- Exercise goal
Your copy of the listing should be exact and should contain no pictures.

- Dataset extract
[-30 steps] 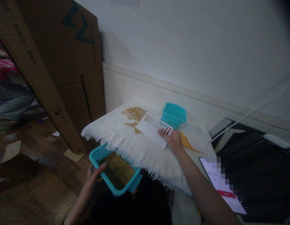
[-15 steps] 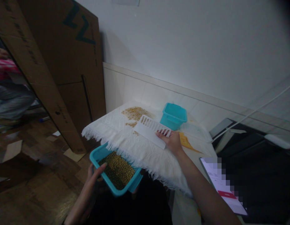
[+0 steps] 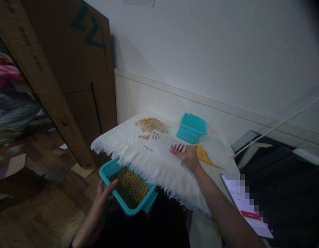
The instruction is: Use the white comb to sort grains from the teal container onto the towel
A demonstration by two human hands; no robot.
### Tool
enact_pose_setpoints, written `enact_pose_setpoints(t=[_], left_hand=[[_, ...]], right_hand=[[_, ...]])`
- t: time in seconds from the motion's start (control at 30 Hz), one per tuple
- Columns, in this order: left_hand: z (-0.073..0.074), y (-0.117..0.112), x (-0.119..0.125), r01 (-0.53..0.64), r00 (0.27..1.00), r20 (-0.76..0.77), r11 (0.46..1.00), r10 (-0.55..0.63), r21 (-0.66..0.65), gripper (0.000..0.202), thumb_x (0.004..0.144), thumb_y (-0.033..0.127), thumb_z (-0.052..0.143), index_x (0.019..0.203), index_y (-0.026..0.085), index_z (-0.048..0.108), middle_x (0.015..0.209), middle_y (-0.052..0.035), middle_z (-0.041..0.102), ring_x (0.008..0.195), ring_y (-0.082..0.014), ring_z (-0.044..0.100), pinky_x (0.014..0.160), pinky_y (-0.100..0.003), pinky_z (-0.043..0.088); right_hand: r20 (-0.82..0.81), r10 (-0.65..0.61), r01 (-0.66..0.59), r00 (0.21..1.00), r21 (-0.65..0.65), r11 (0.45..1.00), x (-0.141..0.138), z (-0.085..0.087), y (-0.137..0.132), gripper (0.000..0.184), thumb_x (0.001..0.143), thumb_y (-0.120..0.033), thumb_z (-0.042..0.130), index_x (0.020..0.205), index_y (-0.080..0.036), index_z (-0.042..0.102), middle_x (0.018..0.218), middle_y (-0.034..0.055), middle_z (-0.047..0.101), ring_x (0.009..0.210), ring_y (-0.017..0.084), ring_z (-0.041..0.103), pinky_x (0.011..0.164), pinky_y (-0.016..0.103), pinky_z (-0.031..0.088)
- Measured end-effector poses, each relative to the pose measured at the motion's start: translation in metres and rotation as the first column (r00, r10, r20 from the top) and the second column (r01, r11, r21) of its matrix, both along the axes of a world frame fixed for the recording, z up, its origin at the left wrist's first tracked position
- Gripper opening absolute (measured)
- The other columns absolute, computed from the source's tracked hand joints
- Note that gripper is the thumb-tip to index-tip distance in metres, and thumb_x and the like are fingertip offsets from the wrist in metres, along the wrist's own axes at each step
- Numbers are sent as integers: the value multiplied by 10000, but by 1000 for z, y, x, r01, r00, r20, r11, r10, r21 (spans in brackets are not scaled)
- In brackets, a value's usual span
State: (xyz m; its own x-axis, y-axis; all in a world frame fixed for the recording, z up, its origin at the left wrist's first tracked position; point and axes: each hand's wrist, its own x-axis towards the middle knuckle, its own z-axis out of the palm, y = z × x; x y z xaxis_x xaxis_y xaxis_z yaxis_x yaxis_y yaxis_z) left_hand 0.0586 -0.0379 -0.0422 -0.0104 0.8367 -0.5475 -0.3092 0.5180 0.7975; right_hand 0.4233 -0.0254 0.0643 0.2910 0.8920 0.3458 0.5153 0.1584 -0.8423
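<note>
My left hand (image 3: 105, 191) grips the near-left rim of a turquoise plastic container (image 3: 122, 205), which is held below the table's fringed edge. Soybeans (image 3: 133, 186) fill its lower part, with a dark shadow across them. My right hand (image 3: 187, 156) is closed on the end of a white slotted plastic piece (image 3: 161, 151), held low over the white cloth (image 3: 118, 137). Beyond that piece a pile of soybeans (image 3: 150, 124) lies spread on the cloth, and a few loose ones sit close to its left edge.
A second turquoise container (image 3: 192, 129) stands at the table's back, by the wall. Right of it are a clear lid (image 3: 218, 146) and an orange cloth (image 3: 204, 155). A phone or tablet (image 3: 248, 206) lies at the right edge. A tall cardboard box (image 3: 79, 75) stands left; another person (image 3: 9, 89) is beyond it.
My right hand has lowered the slotted piece slightly toward me, tilting it flatter, and a few soybeans show beside it. My left hand and its container have barely moved.
</note>
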Motion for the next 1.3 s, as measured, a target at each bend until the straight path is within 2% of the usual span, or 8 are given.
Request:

- Reply
[-30 steps] 
[-15 steps] 
[+0 steps] 
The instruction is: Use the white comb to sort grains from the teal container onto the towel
A demonstration by two human hands; no robot.
### Tool
enact_pose_setpoints, written `enact_pose_setpoints(t=[_], left_hand=[[_, ...]], right_hand=[[_, ...]])`
- t: time in seconds from the motion's start (control at 30 Hz), one per tuple
- Columns, in this order: left_hand: z (-0.073..0.074), y (-0.117..0.112), x (-0.119..0.125), r01 (-0.53..0.64), r00 (0.27..1.00), r20 (-0.76..0.77), r11 (0.46..1.00), r10 (-0.55..0.63), r21 (-0.66..0.65), gripper (0.000..0.202), thumb_x (0.004..0.144), thumb_y (-0.033..0.127), thumb_z (-0.052..0.143), index_x (0.019..0.203), index_y (-0.026..0.085), index_z (-0.048..0.108), middle_x (0.015..0.209), middle_y (-0.052..0.035), middle_z (-0.041..0.102), ring_x (0.008..0.195), ring_y (-0.082..0.014), ring_z (-0.044..0.100), pinky_x (0.014..0.160), pinky_y (-0.100..0.003), pinky_z (-0.043..0.088); right_hand: r20 (-0.82..0.81), r10 (-0.65..0.61), r01 (-0.66..0.59), r00 (0.21..1.00), r21 (-0.65..0.65), r11 (0.45..1.00), x (-0.141..0.138), z (-0.085..0.087), y (-0.137..0.132), gripper (0.000..0.184), thumb_x (0.001..0.143), thumb_y (-0.120..0.033), thumb_z (-0.042..0.130), index_x (0.020..0.205), index_y (-0.080..0.036), index_z (-0.042..0.102), middle_x (0.018..0.218), middle_y (-0.034..0.055), middle_z (-0.047..0.101), ring_x (0.009..0.210), ring_y (-0.017..0.084), ring_z (-0.041..0.103), pinky_x (0.011..0.164), pinky_y (-0.016..0.103), pinky_z (-0.031..0.088)
- Measured end-effector poses, each relative to the pose measured at the motion's start: translation in metres and rotation as the first column (r00, r10, r20 from the top) and the second column (r01, r11, r21) of its matrix, both along the axes of a world frame fixed for the recording, z up, its origin at the left wrist's first tracked position
- Gripper opening absolute (measured)
- The other columns absolute, computed from the source's tracked hand joints
- Note that gripper is the thumb-tip to index-tip distance in metres, and thumb_x and the like are fingertip offsets from the wrist in metres, along the wrist's own axes at each step
- Numbers are sent as integers: the value multiplied by 10000, but by 1000 for z, y, x, r01, r00, r20, r11, r10, r21 (spans in brackets are not scaled)
- In brackets, a value's usual span
State: (xyz m; its own x-axis, y-axis; all in a world frame fixed for the recording, z up, its origin at the left wrist's first tracked position; point and axes: each hand's wrist, its own x-axis towards the middle knuckle, its own z-axis out of the palm, y = z × x; x y z xaxis_x xaxis_y xaxis_z yaxis_x yaxis_y yaxis_z) left_hand 0.0586 -0.0379 -0.0422 -0.0104 0.8367 -0.5475 -0.3092 0.5180 0.7975; right_hand 0.4233 -0.0254 0.0643 0.2910 0.8920 0.3458 0.5153 0.1584 -0.8423
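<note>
My left hand (image 3: 105, 191) grips the near-left rim of a turquoise plastic container (image 3: 122, 205), which is held below the table's fringed edge. Soybeans (image 3: 133, 186) fill its lower part, with a dark shadow across them. My right hand (image 3: 187, 156) is closed on the end of a white slotted plastic piece (image 3: 161, 151), held low over the white cloth (image 3: 118, 137). Beyond that piece a pile of soybeans (image 3: 150, 124) lies spread on the cloth, and a few loose ones sit close to its left edge.
A second turquoise container (image 3: 192, 129) stands at the table's back, by the wall. Right of it are a clear lid (image 3: 218, 146) and an orange cloth (image 3: 204, 155). A phone or tablet (image 3: 248, 206) lies at the right edge. A tall cardboard box (image 3: 79, 75) stands left; another person (image 3: 9, 89) is beyond it.
My right hand has lowered the slotted piece slightly toward me, tilting it flatter, and a few soybeans show beside it. My left hand and its container have barely moved.
</note>
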Motion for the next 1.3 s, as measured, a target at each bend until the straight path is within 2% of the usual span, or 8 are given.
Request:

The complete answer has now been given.